Celiac disease is an autoimmune disorder that affects roughly one of every 100 people in the U.S. People with celiac disease must avoid foods and medications that contain the gluten protein from wheat, barley or rye. Ingesting these proteins causes their immune system to attack their intestines, resulting in malnutrition and a host of other problems.
The research team studied 80 teens and adults with celiac disease, most of whom had been diagnosed at least five years earlier. The participants spoke with the researchers in person and on the phone for a total of three times over the course of a month.
Participants answered questions about dietary adherence, vigilance, energy levels, knowledge about gluten-containing foods, and quality of life issues related to celiac disease.
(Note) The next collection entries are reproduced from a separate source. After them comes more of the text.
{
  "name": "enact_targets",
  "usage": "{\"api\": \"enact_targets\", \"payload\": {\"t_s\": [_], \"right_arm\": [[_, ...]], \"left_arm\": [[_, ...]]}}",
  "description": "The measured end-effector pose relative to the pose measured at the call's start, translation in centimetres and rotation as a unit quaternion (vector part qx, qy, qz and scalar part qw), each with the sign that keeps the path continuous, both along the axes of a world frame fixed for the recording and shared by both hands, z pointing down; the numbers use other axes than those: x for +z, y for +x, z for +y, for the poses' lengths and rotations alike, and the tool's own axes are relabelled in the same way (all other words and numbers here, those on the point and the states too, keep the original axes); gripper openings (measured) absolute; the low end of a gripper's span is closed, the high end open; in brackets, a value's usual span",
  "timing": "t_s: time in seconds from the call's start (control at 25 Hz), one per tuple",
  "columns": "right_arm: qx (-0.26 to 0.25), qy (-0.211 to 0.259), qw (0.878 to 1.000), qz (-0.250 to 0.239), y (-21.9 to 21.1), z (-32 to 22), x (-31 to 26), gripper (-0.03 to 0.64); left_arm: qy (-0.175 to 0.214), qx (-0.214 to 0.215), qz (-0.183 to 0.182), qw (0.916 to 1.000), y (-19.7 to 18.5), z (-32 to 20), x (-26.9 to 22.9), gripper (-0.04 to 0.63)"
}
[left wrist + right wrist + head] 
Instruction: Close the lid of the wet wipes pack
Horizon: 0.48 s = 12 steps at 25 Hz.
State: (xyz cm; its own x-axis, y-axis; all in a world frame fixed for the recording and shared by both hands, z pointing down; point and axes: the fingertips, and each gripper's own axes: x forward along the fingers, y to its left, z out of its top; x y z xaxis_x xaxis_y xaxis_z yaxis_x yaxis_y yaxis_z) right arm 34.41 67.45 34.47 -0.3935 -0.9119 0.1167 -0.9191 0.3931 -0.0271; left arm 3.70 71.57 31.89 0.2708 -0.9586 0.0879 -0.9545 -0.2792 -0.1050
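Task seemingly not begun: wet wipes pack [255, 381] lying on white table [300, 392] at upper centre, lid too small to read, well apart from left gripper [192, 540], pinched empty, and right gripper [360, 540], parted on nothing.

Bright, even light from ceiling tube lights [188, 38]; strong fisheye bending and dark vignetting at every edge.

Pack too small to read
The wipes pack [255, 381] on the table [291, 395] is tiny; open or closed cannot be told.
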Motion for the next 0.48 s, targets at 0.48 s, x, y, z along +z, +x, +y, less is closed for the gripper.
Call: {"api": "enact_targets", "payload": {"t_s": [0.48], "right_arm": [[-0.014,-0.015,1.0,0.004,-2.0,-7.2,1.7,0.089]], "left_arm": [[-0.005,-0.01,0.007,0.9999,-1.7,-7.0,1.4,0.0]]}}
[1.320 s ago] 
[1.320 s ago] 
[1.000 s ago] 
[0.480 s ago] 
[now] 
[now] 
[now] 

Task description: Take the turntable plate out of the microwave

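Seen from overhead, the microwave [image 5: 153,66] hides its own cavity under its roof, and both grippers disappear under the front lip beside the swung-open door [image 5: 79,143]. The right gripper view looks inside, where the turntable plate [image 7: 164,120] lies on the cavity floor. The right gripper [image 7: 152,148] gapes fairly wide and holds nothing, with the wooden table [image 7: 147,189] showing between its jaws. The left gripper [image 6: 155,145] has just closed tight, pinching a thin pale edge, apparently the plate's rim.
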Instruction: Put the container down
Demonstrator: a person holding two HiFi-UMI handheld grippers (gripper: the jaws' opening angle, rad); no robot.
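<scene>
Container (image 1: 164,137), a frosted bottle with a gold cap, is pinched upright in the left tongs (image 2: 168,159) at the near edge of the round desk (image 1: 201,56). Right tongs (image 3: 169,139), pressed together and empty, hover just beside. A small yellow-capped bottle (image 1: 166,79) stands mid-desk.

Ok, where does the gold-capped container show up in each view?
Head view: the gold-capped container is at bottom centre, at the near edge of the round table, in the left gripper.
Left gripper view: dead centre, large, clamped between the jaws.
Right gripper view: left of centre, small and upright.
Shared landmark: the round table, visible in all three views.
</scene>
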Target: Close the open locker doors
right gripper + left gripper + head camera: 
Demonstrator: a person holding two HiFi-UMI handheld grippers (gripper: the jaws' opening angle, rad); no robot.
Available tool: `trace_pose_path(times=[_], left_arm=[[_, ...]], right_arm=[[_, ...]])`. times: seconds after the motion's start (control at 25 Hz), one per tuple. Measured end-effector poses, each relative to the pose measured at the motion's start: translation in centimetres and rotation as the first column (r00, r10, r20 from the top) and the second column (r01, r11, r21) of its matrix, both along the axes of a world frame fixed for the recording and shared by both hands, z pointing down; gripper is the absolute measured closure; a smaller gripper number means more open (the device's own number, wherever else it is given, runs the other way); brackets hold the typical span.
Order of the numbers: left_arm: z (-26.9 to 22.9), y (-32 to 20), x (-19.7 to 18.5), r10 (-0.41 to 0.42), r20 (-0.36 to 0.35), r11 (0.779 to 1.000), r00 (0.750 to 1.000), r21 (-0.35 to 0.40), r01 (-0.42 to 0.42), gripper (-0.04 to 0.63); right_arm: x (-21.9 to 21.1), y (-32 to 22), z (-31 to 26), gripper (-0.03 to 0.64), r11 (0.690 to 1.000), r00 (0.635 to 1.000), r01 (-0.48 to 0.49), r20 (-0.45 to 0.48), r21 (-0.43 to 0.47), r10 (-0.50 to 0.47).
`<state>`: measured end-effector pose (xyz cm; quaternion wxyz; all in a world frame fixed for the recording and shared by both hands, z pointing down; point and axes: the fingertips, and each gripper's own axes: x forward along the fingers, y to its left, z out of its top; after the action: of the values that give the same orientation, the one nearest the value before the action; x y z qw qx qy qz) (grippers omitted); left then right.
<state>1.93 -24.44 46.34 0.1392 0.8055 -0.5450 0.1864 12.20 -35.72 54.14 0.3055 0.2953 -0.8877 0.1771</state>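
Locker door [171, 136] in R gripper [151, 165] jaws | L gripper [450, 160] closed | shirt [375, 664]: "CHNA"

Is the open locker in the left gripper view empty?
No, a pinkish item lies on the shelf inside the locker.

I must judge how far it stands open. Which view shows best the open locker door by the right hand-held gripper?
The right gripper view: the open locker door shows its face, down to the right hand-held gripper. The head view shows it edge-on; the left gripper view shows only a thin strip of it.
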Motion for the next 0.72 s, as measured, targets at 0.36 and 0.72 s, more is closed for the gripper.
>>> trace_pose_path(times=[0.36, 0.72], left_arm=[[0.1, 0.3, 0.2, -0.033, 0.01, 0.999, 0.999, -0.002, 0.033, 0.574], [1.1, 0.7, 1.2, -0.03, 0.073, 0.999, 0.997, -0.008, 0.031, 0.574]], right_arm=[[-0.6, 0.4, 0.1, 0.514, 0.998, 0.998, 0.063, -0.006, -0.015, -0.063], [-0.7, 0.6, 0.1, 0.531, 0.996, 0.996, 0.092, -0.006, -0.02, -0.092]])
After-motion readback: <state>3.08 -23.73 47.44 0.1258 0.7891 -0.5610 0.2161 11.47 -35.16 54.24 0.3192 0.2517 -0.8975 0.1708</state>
Based on their answers, they were classified as being ‘extremely vigilant’ or ‘less vigilant.’
Twelve of the 50 adults and seven of the 30 teenagers in the study were considered extremely vigilant.
“The ‘extremely vigilant’ adults” – that is, those who only used celiac-friendly restaurants, asked thorough questions when eating out, examined all food, medication, supplement labels, avoided all potential sources of cross-contamination in the home, etc. – “had significantly lower quality of life scores compared to their less vigilant counterparts.
For those “extremely vigilant” patients, “having supportive family and friends, cooking at home (as opposed to eating out) and using internet sites and apps to facilitate gluten avoidance were particularly prevalent strategies to maintain a strict gluten-free diet. The study could not prove that being hypervigilant was the cause of participants’ worse quality of life.
Dr. Lebwohl and colleagues recommend ongoing involvement of a registered dietitian, beyond the initial diagnosis.
“Physicians need to promote a strict gluten-free diet for the control of symptoms and improved long-term health outcomes,” said Dr. Lebwohl. “But we must acknowledge that tightening the screws on gluten avoidance may come at a cost in terms of quality of life. It is easy for us to tell patients to take additional precautionary measures, but such measures may take a toll on the patient.”
The study was supported by Columbia University’s CTSA Grant No. UL1 TR000040 from NCATS/NIH, and the Provost Investment Fund at Columbia Teachers College.